The question must arise, too, whether the privilege of clearing is to be for ever restricted to twenty-six principal city banks, when there are certainly many other banks existing or being founded which need the convenience of access to the House. In New York the clearing circle, as we shall see, is much wider. At present the minor London banks are forced to employ the clearing bankers as agents, or to forego the advantages of the Clearing House altogether. It is hardly just or possible that a narrow monopoly of the sort should be maintained for ever.
Manchester Clearing House.
Though the London Clearing House is entirely the birthplace of the system, and the spot where the work has been organized on the largest scale, it does not follow that it is in every respect the most suitable for imitation in commercial towns of less magnitude. At least two English provincial towns, Manchester and Newcastle, have established local clearing horses. The bankers of Liverpool, also, I am told, have recently arranged a private system of clearing among themselves; and it is possible that the bankers of other towns may have taken a similar step without the fact becoming generally known. Through the kindness of some members of the committee, I have received full information as to the working of the Manchester Clearing House. The business seems to have been arranged, chiefly, I believe, by Mr. E. W. Nix, with great success, and it may be useful to describe the arrangements in detail as they would be very suitable for adoption in many English, foreign, or colonial towns, which will doubtless before long establish clearing houses.

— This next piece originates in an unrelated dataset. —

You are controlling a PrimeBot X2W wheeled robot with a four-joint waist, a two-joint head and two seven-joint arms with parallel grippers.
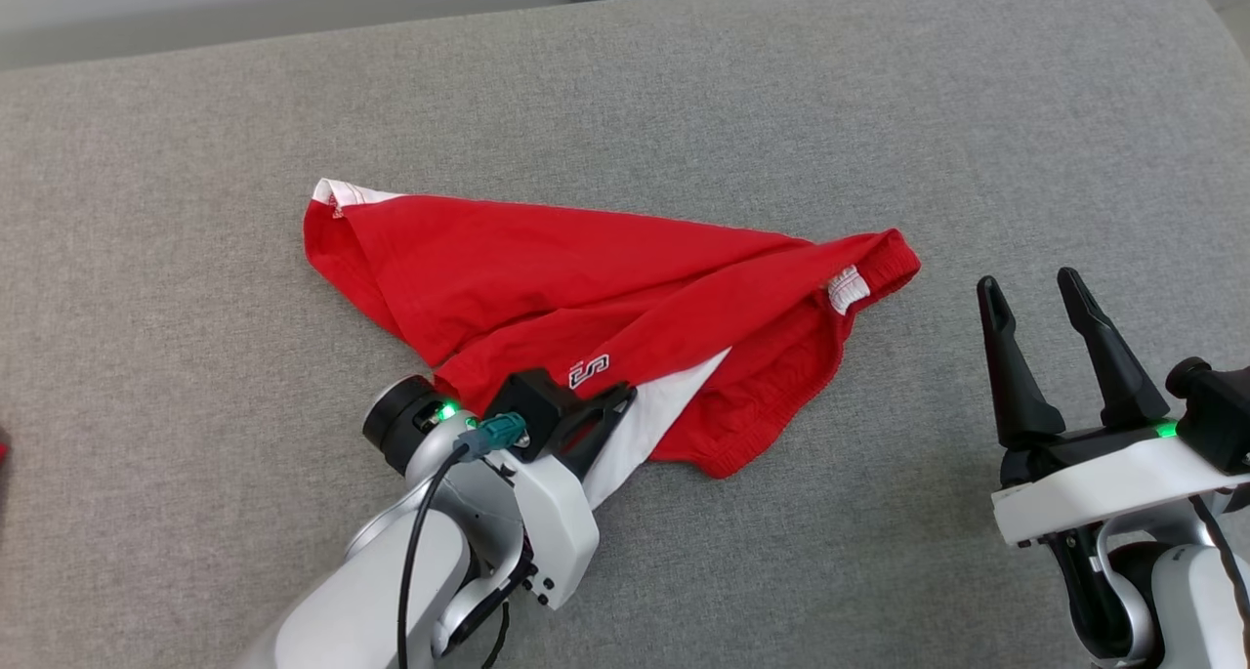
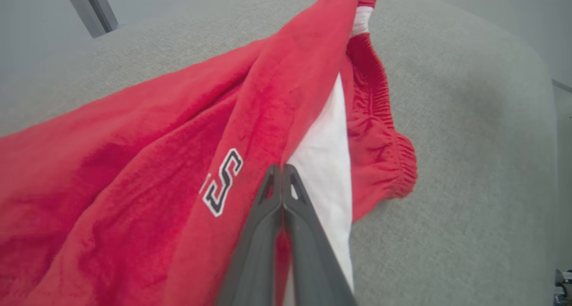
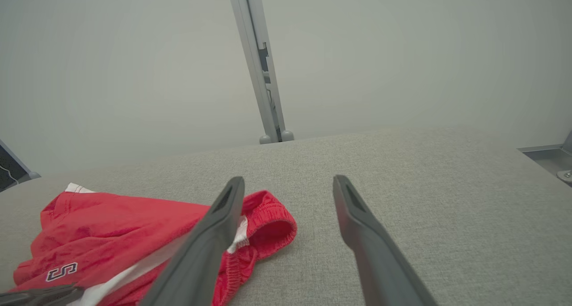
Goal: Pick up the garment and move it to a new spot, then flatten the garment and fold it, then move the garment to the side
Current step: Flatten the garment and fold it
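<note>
My left gripper (image 2: 282,168) has its two dark fingers (image 2: 261,239) pressed tight together, and they pinch the garment (image 1: 586,259). A thin bit of red cloth shows between them. The pinch sits right on the line where the red cloth meets the white stripe (image 2: 328,163). The stripe is just to the right of the fingertips and the letter S (image 2: 222,181) is just to the left of them. Past the fingertips the cloth runs away in long folds.

My right gripper (image 1: 1027,280) has its fingers (image 1: 1016,376) spread wide. They hold nothing and touch nothing that I can see. The garment lies off to the left of these fingers, apart from them. Its nearest part is the stretchy band (image 1: 884,259). In the right wrist view the band peeks out from behind the finger on that view's left.

The garment looks like red shorts, soft and a bit fuzzy up close. It lies half bunched in a pointy, three-cornered shape. The stretchy band is puffy and crinkled, with a small white tag (image 1: 848,290) inside it. The stripe is smooth and flat.

Under it all is a grey pad (image 1: 879,112) with a rough woven look and a rounded corner. Far beyond the right fingers a thin metal post (image 3: 261,73) stands at the pad's back edge.
</note>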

In the Manchester Clearing House the work is performed entirely upon loose forms, and not in account-books, as in London. Though these forms may seem rather numerous and elaborate, they greatly assist in the accurate and orderly settlement of the balance. The clearing clerk, before leaving his bank, sorts out the drafts, which he has to deliver, into thirteen parcels, one for each of the thirteen other banks, and then fills up thirteen lists, one for each parcel, in the Form No. 1 shown below, each cheque being represented only by the amount of money expressed in it. A copy of the list is entered in one of the books of the bank provided for the purpose.
Adding up each such list, he inserts the totals in one of the left-hand columns of the Form No. 2. He thus obtains a complete abstract of all the claims he holds upon other banks, and adding up the columns ascertains the aggregate “Out-clearing.”

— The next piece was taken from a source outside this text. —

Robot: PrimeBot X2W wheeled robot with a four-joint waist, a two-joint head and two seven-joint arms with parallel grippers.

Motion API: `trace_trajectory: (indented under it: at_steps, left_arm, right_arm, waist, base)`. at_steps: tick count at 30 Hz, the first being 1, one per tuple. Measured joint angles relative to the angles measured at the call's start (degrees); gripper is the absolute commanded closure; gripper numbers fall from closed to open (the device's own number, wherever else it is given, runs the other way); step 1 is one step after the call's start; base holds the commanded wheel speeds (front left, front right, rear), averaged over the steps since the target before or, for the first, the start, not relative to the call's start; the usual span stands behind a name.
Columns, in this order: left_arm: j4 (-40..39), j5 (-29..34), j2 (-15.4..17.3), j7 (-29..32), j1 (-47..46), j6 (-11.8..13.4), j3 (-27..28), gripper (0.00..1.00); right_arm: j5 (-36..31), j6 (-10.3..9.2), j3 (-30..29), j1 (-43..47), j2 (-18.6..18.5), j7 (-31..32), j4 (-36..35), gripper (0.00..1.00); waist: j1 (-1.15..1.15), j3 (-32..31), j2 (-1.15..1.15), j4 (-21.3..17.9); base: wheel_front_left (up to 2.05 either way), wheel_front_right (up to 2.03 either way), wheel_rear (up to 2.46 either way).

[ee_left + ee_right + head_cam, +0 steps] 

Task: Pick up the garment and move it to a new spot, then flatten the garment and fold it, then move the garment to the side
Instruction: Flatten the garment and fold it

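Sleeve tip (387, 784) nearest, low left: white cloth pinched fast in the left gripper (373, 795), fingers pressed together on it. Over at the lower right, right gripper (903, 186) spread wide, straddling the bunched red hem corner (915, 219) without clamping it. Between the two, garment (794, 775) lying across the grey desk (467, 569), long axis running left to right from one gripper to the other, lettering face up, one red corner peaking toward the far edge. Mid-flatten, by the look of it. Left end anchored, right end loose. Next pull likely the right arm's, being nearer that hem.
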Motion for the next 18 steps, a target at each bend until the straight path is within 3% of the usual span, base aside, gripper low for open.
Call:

On reaching the Clearing House, the clerk walks round the room and lays on the desk belonging to each other bank the parcel of cheques and the corresponding list already described. In the course of a little time thirteen similar parcels and lists will be laid on his own desk by the clerks of other banks, and as they come in he compares the list with the cheques, verifies the addition, and if all be correct, enters the amount in one of the right-hand columns of the second form, against the name of the bank presenting the drafts. These parcels are called the
“In-clearing,” and represent all the claims of other banks upon the one in question, so that when all the thirteen amounts are entered, and the columns added up, the clerk learns the aggregate which his bank will have to pay.

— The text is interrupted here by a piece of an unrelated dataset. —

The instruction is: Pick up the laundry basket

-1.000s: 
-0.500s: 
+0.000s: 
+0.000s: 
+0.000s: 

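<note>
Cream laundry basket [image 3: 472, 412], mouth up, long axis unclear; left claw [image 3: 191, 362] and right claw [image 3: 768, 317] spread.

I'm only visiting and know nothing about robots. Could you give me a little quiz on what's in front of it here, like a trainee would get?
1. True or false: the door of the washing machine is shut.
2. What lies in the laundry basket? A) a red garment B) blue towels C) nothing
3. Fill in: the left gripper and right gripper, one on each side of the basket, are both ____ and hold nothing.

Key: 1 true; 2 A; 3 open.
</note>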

At Manchester two clearings are held each day. The first at 11.15 a.m. is a preliminary one only, and no payment of balances is made. As soon as the columns for the first clearing are filled up, the clerk returns to his bank with the in-clearing parcel of cheques and drafts presented upon the bank. These documents are immediately examined by the proper officials in order to detect any which may be irregular, fraudulent, or, for want of funds, or other reasons, must be dishonoured. At the Clearing House the clerk has already made a first rough inspection, and returned any documents which were obviously irregular, but no draft is considered to be finally accepted until one hour after the clearing is over. The returned drafts are comparatively few, and, as soon as detected, are forwarded direct to the bank presenting them.
The second clearing takes place at 2.15 p.m, and is conducted just as in the morning. The second columns of the out- and in-clearing, in Form 2, having been filled and summed up, the totals of the first columns are added in, and the clerk learns the sum that has to be paid, and at the same time to be received, by his bank. The difference is the balance which he has either to receive or pay. These totals and the balance he copies into the following brief form, No. 3, which he hands to the inspector of the Clearing House.
The inspector now proceeds to verify the balances by inserting the amounts in Form No. 7, given on the next page, in an abbreviated form, only four of the names of the banks being inserted, to save space. In these forms the names of the banks are given in the briefest manner, and the Branch Bank of England is called simply “Bank.”
It is evident that the total which some of the banks have to receive on balance must equal what the others have to pay, because every cheque has been added in twice, once in favour of, and once against, some bank. If the debtor and creditor columns of the seventh form, being added up, fail to balance, some error of account must have been committed, and all the work is submitted to careful re-examination until the error is detected. When all is correct, it remains only to effect the payments, which is done by means of credit and debit notes, directing transfers in the books of the Branch Bank of England, to or from the accounts of the clearing bankers. The payments are made, indeed, to and from the Clearing House, as a kind of fictitious entity; but as its payments and receipts each day exactly balance, the Clearing House requires no separate ledger account, except for small current expenses, or inconsiderable errors.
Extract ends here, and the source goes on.